A estimativa do CCZ é de que 2,5 milhões de cães sejam domiciliados na capital. O órgão só recolhe animais nas condições que se enquadrem em lei municipal: que tenham sofrido de maus-tratos; vítimas de acidentes (atropelamentos); cães agressores e invasores de locais públicos, como escolas e hospitais. A grande maioria dos animais recolhidos é vira-lata, segundo o CCZ.
“A maioria dos ataques a pessoas é de vira-latas. Mas ataque de pit bull vira notícia porque é mais destrutivo. Quando é dada a notícia de um ataque de um pit bull, aumenta o meu trabalho”, lamenta Cancellara.
Adotantes
Ao menos dois dos adotantes de pit bulls recuperados pela Pitcão não se arrependeram. “Adoro o meu cachorro. Vou com ele para a rua e as crianças brincam. É um bebezão”, conta o coordenador de qualidade Eduardo Luiz de Souza, de 31 anos, que adotou Hulk, um pit bull branco de 1 ano, em março deste ano.
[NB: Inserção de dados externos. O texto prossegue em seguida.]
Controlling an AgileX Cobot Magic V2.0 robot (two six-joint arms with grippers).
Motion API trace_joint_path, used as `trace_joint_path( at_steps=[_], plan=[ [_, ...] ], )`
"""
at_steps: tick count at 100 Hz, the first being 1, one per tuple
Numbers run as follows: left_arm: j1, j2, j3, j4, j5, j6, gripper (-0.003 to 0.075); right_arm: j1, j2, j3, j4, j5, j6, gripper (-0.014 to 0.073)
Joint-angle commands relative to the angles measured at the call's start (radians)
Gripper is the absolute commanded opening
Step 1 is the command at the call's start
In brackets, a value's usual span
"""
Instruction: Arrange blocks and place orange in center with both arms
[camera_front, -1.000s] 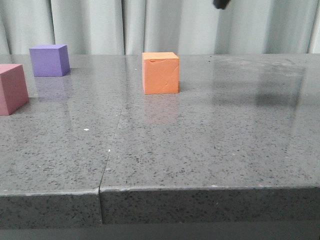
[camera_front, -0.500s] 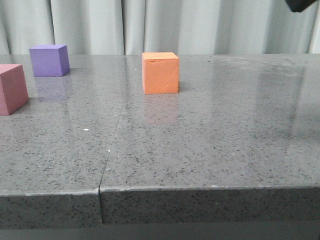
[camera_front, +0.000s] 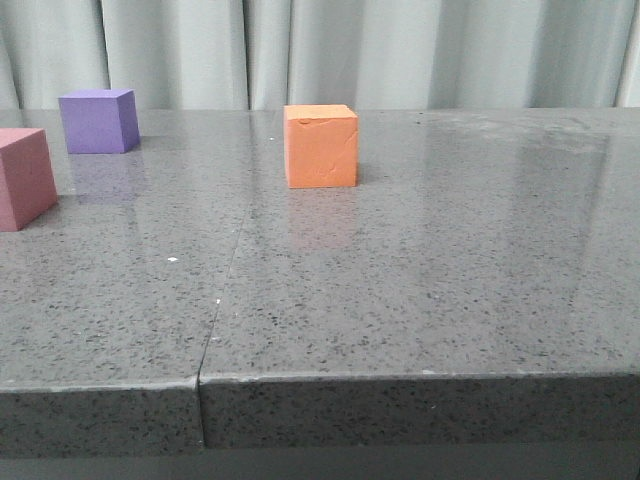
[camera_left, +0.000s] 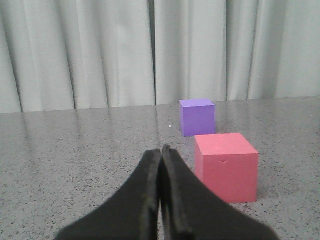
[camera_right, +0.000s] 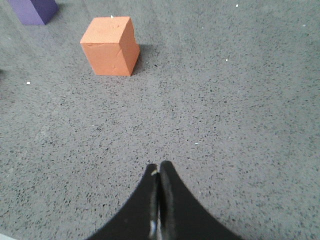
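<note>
Left end effector (camera_left: 160, 165): fingers pressed together, gripping nothing; low over the worktop (camera_front: 420, 280).
Pink-red cube (camera_left: 226, 166): just ahead of it, slightly to one side; purple cube (camera_left: 197, 116) stands behind.
Orange cube (camera_front: 321, 146): mid-worktop, well apart from both.
Right end effector (camera_right: 159, 177): closed, empty, raised; the orange cube lies ahead, off to one side.
Nearer arm: left for pink-red and purple, I judge.

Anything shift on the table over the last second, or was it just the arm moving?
Just the arm: a dark arm part at the top of the front view slid rightward and is now out of frame. The orange cube, purple cube and pink-red cube stayed put.
</note>
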Motion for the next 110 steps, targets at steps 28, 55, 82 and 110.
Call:
trace_joint_path(
  at_steps=[28, 55, 82, 110],
  plan=[
    [-0.008, -0.028, -0.013, -0.012, -0.083, -0.008, -0.002, -0.004, -0.333, 0.137, -0.005, -0.073, -0.01, -0.0015],
    [-0.008, 0.04, -0.138, -0.012, -0.042, -0.008, -0.002, -0.004, -0.433, 0.172, -0.001, -0.053, -0.01, -0.0015],
    [-0.008, 0.275, -0.388, -0.004, 0.168, -0.008, -0.002, -0.004, -0.433, 0.172, -0.001, -0.054, -0.01, -0.0015],
    [-0.008, 0.553, -0.643, -0.003, 0.333, -0.008, -0.002, -0.004, -0.433, 0.172, -0.001, -0.054, -0.01, -0.0015]
  ],
)
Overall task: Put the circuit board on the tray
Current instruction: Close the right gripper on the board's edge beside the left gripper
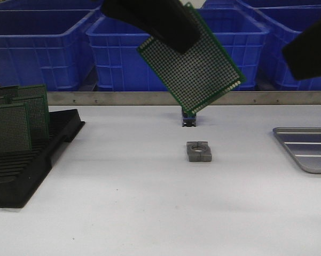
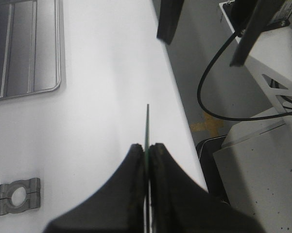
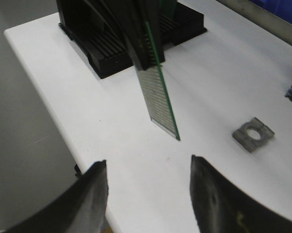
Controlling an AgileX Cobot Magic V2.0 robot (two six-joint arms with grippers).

Segundo ele, no início, o cão relutava em ir para a rua. “A Patrícia havia me dito que ele tinha sido abandonado e que foi maltratado na rua. Tive problema, porque ele era traumatizado, não queria sair de jeito nenhum”, diz. Para ele, é o “dono quem faz o cachorro”. “Dependendo de como cria, você pode ter um vira-lata violento”, ilustra.
O gerente de projetos Eduardo Rosell, de 35 anos, diz ter se surpreendido em menos de uma semana como um adotante de um pit bull. “Ouvia comentar e ficava com um pouquinho de dúvida, mas o Pluto é um molecão ainda. Ele é muito brincalhão”, revela, sobre o cão adotado.
Assim como os demais, Pluto também foi resgatado da rua depois de ter sido abandonado. “Decidi adotar porque acompanho o trabalho, a causa da Pitcão. É pouco tempo, mas não me arrependi”, conclui.